- **WORK TASK**
Among the following entries, count the lines that contain "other" and report only the result.

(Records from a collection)
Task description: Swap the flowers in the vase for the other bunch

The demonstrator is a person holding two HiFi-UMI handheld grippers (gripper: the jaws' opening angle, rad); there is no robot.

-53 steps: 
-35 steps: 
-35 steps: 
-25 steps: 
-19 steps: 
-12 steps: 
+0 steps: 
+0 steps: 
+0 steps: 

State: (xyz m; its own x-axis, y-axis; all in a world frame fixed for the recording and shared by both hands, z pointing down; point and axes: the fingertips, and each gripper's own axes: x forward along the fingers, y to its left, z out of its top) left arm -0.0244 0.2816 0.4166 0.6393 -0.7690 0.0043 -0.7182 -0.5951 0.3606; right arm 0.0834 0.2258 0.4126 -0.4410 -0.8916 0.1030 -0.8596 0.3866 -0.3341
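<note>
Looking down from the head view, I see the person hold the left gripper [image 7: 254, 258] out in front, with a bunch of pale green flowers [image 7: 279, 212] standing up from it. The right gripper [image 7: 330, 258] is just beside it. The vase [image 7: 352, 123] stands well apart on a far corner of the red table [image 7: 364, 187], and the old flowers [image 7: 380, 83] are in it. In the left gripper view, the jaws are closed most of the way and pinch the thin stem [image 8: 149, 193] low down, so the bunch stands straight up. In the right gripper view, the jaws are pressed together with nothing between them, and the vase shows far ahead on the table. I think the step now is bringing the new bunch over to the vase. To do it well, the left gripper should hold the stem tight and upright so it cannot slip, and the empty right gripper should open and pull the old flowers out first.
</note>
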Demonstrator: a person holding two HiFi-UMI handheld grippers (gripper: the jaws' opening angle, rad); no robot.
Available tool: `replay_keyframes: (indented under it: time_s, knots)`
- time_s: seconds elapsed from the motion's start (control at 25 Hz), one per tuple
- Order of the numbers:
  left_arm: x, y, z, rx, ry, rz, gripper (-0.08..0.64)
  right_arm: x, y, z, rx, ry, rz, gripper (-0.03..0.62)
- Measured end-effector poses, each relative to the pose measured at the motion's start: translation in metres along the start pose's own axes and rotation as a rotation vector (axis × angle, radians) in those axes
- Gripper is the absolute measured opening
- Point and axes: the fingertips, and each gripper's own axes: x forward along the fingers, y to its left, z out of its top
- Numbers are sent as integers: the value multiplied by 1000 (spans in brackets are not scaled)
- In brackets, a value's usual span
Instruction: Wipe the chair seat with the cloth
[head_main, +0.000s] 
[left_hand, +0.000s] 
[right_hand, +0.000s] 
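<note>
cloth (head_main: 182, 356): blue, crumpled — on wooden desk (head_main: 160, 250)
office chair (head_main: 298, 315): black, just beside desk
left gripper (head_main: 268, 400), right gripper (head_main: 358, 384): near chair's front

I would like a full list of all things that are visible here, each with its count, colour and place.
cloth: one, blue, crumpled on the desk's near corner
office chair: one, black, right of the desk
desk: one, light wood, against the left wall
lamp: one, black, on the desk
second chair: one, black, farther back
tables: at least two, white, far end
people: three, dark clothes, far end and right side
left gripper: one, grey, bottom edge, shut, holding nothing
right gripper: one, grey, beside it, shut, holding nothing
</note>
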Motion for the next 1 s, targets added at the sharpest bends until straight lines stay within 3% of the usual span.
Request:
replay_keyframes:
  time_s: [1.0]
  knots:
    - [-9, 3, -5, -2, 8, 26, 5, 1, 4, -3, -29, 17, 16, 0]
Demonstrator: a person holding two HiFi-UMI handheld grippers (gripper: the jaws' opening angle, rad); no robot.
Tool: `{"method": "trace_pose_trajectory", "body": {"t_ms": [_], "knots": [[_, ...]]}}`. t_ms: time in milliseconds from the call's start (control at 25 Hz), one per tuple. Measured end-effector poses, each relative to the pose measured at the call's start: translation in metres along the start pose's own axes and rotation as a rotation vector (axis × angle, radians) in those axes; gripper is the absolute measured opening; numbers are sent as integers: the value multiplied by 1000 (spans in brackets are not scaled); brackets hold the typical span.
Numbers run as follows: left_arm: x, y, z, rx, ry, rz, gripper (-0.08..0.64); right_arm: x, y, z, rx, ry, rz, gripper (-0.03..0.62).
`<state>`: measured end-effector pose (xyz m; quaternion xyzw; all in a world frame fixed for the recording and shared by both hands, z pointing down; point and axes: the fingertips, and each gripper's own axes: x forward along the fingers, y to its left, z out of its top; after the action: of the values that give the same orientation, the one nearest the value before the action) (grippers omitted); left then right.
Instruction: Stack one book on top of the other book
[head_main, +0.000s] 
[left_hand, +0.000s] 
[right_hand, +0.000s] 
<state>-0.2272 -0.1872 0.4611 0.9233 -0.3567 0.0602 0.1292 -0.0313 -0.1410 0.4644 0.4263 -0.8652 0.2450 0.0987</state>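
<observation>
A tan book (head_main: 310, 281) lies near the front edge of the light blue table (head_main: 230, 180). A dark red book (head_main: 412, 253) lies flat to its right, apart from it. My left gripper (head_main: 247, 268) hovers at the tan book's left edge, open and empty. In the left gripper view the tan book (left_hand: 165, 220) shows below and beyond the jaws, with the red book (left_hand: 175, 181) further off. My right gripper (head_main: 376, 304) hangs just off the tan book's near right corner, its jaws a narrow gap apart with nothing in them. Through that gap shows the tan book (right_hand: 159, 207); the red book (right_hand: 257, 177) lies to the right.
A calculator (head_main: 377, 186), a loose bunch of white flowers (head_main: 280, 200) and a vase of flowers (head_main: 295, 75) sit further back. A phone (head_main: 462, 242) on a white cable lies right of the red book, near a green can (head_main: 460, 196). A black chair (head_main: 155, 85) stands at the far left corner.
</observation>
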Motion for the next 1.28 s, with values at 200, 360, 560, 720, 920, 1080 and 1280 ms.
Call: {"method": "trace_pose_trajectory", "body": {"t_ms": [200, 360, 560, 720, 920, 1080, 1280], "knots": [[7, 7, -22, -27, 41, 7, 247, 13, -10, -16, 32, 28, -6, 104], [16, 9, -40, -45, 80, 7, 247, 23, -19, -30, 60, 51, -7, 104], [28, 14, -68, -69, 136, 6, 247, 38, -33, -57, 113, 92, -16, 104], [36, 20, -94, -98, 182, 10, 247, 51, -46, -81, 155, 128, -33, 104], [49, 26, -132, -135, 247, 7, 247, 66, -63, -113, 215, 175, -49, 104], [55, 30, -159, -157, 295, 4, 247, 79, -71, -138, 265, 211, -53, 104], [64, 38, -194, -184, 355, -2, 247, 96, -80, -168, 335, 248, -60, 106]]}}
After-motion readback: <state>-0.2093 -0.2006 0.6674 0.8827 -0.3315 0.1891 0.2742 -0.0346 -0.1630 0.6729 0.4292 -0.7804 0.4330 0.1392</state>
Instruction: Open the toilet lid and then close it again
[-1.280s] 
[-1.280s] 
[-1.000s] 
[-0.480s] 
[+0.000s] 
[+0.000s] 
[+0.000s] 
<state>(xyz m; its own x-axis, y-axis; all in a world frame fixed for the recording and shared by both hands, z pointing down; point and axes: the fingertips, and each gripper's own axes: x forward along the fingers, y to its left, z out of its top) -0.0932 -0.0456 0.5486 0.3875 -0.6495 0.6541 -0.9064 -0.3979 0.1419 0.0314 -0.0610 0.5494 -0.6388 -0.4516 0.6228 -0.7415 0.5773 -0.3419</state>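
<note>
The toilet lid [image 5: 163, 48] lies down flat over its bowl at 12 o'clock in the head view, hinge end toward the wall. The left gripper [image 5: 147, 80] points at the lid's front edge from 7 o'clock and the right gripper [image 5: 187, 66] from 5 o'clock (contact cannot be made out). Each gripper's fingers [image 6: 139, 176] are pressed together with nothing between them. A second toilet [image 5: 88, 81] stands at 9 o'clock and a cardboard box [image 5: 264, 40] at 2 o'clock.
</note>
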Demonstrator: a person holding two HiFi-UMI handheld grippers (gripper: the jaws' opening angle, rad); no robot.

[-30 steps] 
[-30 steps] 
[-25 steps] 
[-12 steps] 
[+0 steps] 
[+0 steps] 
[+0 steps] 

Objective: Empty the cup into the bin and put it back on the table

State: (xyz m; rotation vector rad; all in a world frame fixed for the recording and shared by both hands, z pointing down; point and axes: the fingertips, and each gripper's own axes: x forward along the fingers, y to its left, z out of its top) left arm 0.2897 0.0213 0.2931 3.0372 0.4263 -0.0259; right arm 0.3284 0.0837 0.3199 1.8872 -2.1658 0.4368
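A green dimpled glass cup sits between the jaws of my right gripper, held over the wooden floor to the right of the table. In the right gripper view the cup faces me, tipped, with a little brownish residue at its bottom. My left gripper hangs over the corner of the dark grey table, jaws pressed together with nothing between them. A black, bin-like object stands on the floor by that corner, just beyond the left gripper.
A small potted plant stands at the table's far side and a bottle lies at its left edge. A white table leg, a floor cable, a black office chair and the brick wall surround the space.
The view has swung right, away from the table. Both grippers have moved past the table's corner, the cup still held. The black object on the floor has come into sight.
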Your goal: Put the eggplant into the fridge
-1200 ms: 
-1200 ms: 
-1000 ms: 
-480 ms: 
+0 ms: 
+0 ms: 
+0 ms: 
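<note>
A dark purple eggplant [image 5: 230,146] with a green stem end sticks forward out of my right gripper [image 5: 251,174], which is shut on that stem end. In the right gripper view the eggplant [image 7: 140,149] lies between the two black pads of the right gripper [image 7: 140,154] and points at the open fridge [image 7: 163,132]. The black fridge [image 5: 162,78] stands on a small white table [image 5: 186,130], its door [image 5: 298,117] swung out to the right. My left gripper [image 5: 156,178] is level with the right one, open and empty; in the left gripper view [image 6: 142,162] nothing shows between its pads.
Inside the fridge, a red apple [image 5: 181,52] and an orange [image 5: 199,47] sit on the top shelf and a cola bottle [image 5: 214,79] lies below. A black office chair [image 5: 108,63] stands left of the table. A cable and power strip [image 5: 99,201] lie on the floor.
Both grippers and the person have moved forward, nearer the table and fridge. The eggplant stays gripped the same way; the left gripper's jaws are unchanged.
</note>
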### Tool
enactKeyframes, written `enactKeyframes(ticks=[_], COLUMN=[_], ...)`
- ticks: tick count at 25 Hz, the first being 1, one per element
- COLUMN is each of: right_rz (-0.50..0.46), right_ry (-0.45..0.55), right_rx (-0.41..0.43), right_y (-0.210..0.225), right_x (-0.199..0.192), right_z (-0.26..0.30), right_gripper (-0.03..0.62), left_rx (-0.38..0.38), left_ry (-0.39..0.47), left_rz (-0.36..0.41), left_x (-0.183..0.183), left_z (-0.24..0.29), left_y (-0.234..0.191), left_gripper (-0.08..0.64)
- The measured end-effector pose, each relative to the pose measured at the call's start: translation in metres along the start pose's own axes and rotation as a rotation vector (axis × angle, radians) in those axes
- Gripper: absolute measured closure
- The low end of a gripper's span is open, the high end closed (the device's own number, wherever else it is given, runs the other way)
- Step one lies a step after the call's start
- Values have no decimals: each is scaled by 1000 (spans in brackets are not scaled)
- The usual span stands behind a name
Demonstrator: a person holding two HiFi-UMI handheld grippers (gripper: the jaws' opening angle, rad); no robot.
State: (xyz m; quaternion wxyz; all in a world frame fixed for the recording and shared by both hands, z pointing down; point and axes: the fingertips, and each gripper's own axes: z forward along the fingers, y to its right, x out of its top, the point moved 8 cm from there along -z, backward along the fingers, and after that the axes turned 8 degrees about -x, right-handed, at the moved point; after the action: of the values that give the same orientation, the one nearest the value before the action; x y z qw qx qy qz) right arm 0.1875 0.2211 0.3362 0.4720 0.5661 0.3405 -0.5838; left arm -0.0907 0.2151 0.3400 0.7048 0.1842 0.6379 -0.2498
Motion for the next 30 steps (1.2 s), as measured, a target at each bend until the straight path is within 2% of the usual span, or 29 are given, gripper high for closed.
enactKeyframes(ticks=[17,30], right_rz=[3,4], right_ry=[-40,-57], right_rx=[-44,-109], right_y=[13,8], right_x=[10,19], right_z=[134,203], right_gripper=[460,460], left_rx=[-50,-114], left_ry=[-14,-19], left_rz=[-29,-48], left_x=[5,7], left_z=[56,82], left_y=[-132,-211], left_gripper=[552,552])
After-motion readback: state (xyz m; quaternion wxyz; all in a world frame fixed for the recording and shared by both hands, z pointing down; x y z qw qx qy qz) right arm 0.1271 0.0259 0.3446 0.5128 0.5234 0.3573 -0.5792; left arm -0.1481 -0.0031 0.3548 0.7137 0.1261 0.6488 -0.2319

- **RESPONSE AREA**
3